:: WORK REQUIRED ::
Retype all of the data exactly as given.

:: INFORMATION SUPPLIED ::
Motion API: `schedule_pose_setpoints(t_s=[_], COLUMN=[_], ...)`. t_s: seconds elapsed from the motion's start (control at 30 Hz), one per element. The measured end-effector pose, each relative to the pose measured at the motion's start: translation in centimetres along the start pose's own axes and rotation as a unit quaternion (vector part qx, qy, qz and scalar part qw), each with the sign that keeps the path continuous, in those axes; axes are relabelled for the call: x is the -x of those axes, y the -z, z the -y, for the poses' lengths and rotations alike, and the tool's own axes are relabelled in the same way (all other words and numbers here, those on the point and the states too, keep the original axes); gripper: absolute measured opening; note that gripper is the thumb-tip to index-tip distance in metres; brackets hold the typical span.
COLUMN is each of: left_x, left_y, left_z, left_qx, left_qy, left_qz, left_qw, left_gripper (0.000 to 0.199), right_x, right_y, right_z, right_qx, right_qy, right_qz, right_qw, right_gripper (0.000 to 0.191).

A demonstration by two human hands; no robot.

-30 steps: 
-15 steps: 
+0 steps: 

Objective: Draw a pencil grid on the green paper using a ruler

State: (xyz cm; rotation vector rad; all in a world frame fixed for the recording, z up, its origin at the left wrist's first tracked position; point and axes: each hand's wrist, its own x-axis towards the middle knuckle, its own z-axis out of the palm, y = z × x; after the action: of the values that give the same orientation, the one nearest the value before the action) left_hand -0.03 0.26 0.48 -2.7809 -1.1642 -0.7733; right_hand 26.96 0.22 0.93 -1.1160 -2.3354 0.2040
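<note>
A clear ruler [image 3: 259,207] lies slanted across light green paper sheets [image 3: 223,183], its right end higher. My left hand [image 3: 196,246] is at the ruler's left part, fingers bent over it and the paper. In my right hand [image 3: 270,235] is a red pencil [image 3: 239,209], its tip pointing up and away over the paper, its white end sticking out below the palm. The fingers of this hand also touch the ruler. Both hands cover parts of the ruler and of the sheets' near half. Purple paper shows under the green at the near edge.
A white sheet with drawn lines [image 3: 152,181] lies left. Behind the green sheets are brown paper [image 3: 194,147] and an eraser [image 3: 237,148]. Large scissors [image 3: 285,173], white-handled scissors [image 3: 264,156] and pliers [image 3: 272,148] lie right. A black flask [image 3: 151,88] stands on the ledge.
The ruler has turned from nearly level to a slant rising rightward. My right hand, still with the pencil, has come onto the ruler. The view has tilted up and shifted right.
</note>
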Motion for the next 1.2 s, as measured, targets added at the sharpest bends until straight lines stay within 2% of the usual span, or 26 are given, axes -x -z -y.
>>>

:: WRITTEN SOLUTION ::
Motion API: `schedule_pose_setpoints(t_s=[_], COLUMN=[_], ...)`. t_s: seconds elapsed from the motion's start (control at 30 Hz), one per element. The measured end-effector pose, each relative to the pose measured at the motion's start: translation in centimetres along the start pose's own axes and rotation as a unit quaternion (vector part qx, qy, qz and scalar part qw), each with the sign that keeps the path continuous, in those axes; axes are relabelled for the call: x is the -x of those axes, y the -z, z the -y, for the poses' lengths and rotations alike, and the tool's own axes are relabelled in the same way (all other words and numbers here, those on the point and the states too, keep the original axes); gripper: absolute measured opening; note that gripper is the thumb-tip to index-tip distance in metres; brackets hold the typical span.
COLUMN is each of: left_x, left_y, left_z, left_qx, left_qy, left_qz, left_qw, left_gripper (0.000 to 0.199), right_x, right_y, right_z, right_qx, right_qy, right_qz, right_qw, right_gripper (0.000 to 0.191).

A demonstration by two human hands; no robot.

-30 steps: 
-15 steps: 
+0 steps: 

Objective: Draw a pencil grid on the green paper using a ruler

State: (xyz cm; rotation vector rad; all in a world frame fixed for the recording, z up, its origin at the left wrist's first tracked position; point and axes: each hand's wrist, its own x-axis towards the middle knuckle, its own z-axis out of the palm, y = z × x; after the action: of the values that give the same orientation, the one nearest the value before the action) left_hand -0.03 0.26 0.48 -2.7809 -1.1642 -0.7733; right_hand 26.96 0.22 0.93 -1.1160 -2.3354 0.2040
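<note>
A clear ruler [image 3: 259,207] lies slanted across light green paper sheets [image 3: 223,183], its right end higher. My left hand [image 3: 196,246] is at the ruler's left part, fingers bent over it and the paper. In my right hand [image 3: 270,235] is a red pencil [image 3: 239,209], its tip pointing up and away over the paper, its white end sticking out below the palm. The fingers of this hand also touch the ruler. Both hands cover parts of the ruler and of the sheets' near half. Purple paper shows under the green at the near edge.
A white sheet with drawn lines [image 3: 152,181] lies left. Behind the green sheets are brown paper [image 3: 194,147] and an eraser [image 3: 237,148]. Large scissors [image 3: 285,173], white-handled scissors [image 3: 264,156] and pliers [image 3: 272,148] lie right. A black flask [image 3: 151,88] stands on the ledge.
The ruler has turned from nearly level to a slant rising rightward. My right hand, still with the pencil, has come onto the ruler. The view has tilted up and shifted right.
</note>
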Motion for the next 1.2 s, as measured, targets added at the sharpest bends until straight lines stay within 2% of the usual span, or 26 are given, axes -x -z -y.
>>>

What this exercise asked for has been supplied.